Mi padre no era indio sino turco y algunos dicen que por eso se fue. Muchas veces intenté convencer a mamá cuando nos quedábamos solas de que me hablara en paisano ahora que éramos todos indios y nadie nos podía delatar. Mientras se lo pedía sabía que no me estaba escuchando. Ella pasaba las horas en su cuarto durmiendo o llorando para tapar el silencio de esos pasos que no vuelven. Sabía oírla detrás de la puerta cuando se acostaba a rezarle a un Dios que nunca conocí. El resto del tiempo se sentaba en la cocina y me repetía en un español difícil que el pan de los blancos no le hablaba lo que ella quería escuchar. Yo la agarraba de las piernas y la apretaba fuerte rogándole mamá dígame cómo se dice abrazo en tehuelche, cómo se dice azúcar.

Al Camilo lo llamábamos abuelo porque se había hecho cargo de mi madre como un padre de sangre. Conocía la lengua tehuelche como todos los adultos y aunque también la callaba frente a los niños, sabía gritarla bien alto cuando estaba borracho. Así lo descubrí una madrugada en que daba vueltas por el valle tambaleándose y gritando palabras, en aquel entonces incomprensibles para mí.

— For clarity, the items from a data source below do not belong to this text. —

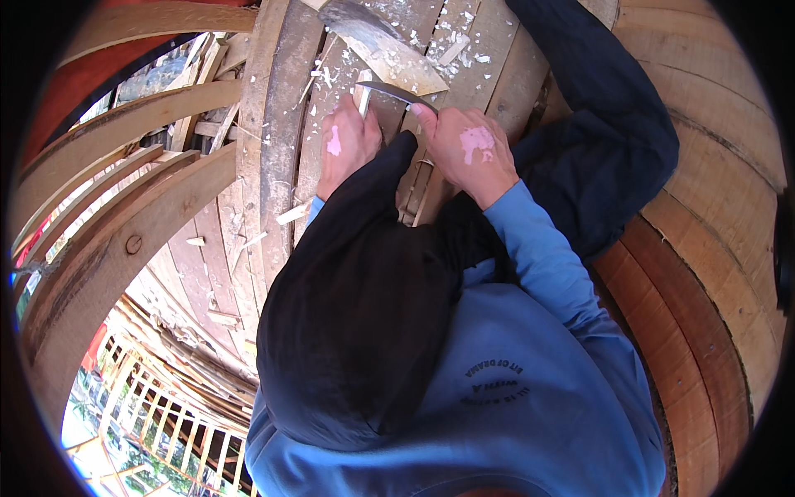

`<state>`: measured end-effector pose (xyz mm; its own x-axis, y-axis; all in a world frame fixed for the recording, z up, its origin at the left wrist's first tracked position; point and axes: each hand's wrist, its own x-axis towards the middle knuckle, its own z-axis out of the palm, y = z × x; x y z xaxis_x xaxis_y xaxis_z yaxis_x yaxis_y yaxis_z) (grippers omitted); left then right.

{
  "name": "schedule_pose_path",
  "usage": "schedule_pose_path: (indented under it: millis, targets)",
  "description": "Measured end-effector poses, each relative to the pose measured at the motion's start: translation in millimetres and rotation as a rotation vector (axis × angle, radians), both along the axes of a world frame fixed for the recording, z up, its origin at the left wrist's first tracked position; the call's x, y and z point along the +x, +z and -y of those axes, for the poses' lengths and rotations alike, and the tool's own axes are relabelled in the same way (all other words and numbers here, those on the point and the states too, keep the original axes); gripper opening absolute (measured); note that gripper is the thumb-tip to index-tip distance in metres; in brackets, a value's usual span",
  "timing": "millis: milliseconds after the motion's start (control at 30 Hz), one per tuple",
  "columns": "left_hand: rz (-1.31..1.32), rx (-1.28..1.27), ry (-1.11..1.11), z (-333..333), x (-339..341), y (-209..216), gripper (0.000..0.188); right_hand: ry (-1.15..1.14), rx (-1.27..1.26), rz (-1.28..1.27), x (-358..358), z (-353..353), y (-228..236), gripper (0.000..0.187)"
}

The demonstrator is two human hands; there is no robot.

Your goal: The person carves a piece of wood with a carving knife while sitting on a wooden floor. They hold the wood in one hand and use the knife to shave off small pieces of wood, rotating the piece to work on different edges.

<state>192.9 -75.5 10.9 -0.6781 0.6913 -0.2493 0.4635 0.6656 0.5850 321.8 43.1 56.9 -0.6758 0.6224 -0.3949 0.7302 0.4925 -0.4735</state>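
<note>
My left hand (351,139) is closed around a short, pale piece of wood (363,93), which sticks up beyond the fingers. In my right hand (474,151) is a knife with a dark, curved blade (391,89); the fist hides its handle. The blade points left, and its tip end lies across or close to the wood piece; I cannot tell whether it touches. Just beyond the hands, a flat board (402,65), pale with a dark grey stretch, rests on the planks among scattered wood chips (454,50).
My bent legs in dark trousers (613,124) frame the work area. Curved timber ribs (149,207) rise at left, and a planked wall (712,149) bends along the right. Chips and offcuts litter the plank floor (222,257). A slatted wooden frame (166,414) stands at lower left.
</note>
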Motion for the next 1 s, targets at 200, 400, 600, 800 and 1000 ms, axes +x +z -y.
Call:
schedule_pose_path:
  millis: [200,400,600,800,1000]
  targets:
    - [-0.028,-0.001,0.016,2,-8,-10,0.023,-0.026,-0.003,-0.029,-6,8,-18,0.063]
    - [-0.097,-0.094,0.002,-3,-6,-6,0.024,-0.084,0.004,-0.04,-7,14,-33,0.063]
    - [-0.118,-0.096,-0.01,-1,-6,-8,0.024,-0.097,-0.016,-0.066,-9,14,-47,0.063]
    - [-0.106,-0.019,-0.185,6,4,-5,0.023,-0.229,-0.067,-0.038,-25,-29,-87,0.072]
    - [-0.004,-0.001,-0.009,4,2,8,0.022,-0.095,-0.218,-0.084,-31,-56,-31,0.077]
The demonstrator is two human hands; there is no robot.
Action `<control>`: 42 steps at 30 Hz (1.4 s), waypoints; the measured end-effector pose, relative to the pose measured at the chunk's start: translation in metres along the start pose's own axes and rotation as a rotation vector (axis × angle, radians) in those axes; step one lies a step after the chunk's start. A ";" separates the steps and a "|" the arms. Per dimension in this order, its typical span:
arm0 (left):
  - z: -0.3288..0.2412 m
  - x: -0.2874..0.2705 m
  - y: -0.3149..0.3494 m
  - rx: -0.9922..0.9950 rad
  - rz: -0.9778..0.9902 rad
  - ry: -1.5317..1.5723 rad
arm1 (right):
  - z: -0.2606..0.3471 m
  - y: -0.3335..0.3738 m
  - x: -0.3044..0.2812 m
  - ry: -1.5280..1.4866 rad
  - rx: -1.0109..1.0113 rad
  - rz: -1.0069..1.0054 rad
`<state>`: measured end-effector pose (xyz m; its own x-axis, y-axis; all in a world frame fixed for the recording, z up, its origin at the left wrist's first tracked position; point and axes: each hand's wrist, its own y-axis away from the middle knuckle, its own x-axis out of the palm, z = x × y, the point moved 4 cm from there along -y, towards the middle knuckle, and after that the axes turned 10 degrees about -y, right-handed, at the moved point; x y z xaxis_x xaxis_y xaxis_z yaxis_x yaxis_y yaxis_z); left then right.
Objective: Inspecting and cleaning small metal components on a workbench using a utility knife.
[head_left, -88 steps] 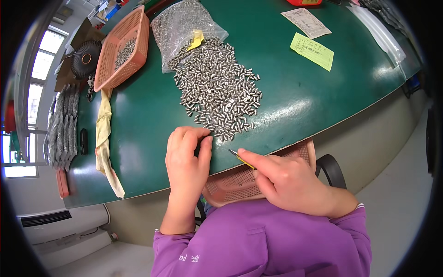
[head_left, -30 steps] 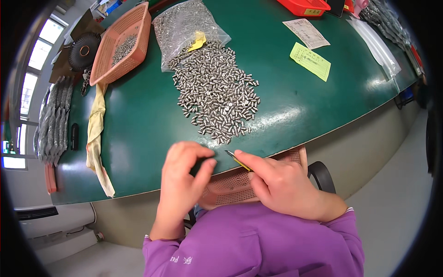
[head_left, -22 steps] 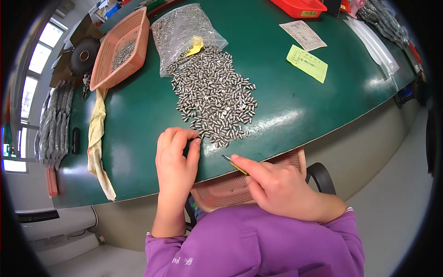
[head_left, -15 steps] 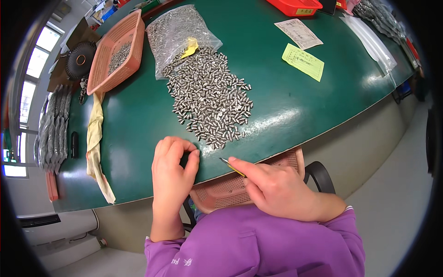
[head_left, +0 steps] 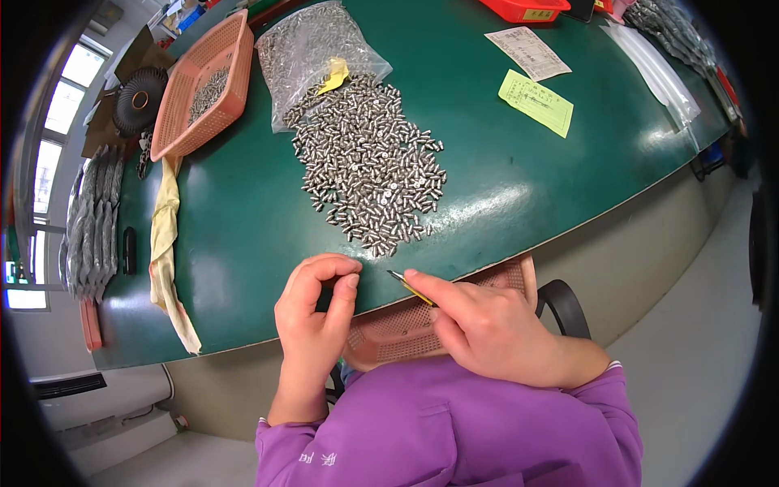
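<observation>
Many metal pieces (head_left: pixel 373 162), likely hard, slippery, best pinched mid-body; left hand (head_left: pixel 312 310) nearly closed, contents unclear; right hand (head_left: pixel 499 326) clasps slim tool (head_left: pixel 412 289).

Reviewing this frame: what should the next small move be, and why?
Probably ease the pointed yellow-handled tool slightly left, toward the thumb and forefinger of the left hand: the right hand grips it, and its tip lies just to their right. Whether the left hand holds one of the bullet-shaped metal pieces is unclear.

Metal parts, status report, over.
Right-hand grip on slim yellow-and-black tool. Left-hand grip near metal parts, contents unclear. Parts spread on green table. Plastic bag at far end.
</observation>
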<state>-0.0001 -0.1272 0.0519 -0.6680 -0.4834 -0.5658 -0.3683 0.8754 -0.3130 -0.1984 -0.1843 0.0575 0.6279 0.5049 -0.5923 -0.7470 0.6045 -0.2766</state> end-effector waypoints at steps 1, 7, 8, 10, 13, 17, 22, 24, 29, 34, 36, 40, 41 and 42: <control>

Esa noche de tormenta fue la primera. Empecé a meter alcohol en la boca del abuelo Camilo lista para mi primera clase. Mientras el abuelo hablaba, yo iba anotando en unas hojas palabra por palabra y sin saber su significado las practicaba de día mientras cosechaba la tierra que mamá había dejado de trabajar. Después, a la noche, se las decía al abuelo cuando ya estaba en su quinto vaso de vino y como él no tenía con quién hablar ninguna lengua, abría su boca riéndose y me decía más palabras que yo seguía anotando en mi nuevo diccionario.

Mi abuelo se convirtió en mi cómplice y maestro. Durante años el ritual se repetía mientras mamá lloraba o dormía en la cocina o en la cama. De día Camilo nunca decía nada. Ni siquiera en español. Yo sabía que sus borracheras eran para él una manera inconsciente de conservarse. Nos embriagábamos en secreto y siempre sabíamos cuándo había que parar.

Pero una noche el abuelo no quiso detenerse. Había tomado bastante y quería más. Yo no quería darle porque entendí que lo que me pedía no era vino sino algún líquido que lo limpiara de sus culpas. Él no me lo dijo pero yo lo sabía. Cuando le negué otra botella se enojó y me la sacó de las manos diciendo en tehuelche que yo era demasiado chica y no podía seguir creciendo todas las noches junto a un viejo borracho y egoísta que siempre estaba hablando de más. Después me dijo que me fuera. Me lo repitió con los ojos, y obedecí.

A la mañana siguiente lo encontré muerto. Estaba tirado sobre unas piedras en una ladera cercana. Tenía la botella en la mano. Llamé a mamá y se lo mostré. Nunca supimos qué fue lo que le pasó. Mamá, que hacía años no salía de la casa, se lo llevó sin decirme a dónde.

Aún hoy practico las palabras del abuelo cada noche y también todas esas que nunca llegó a decirme. No las hablo con nadie porque nadie sabe que las sé, pero sigo escuchándolas cada vez que me siento en la noche a mirar el vino caer por la ladera, humedeciendo la aridez en la que habito.

Todavía puedo vernos, embriagados, los dos. Los ojos del abuelo dibujando círculos de fuego en los que me veía espejada como en un gran lago al caer el sol. Hoy pienso que no debería haberle hecho caso aquella noche. Él fue el que me enseñó que obedeciendo no se aprende. Cuando me lo pidió, debería haber mirado para otro lado, para seguir diciendo en voz fuerte y clara y en todas las lenguas posibles soy nacida en el Lote Seis, paisana, hija de una tehuelche pura que duerme y de un turco que no ha sabido volver.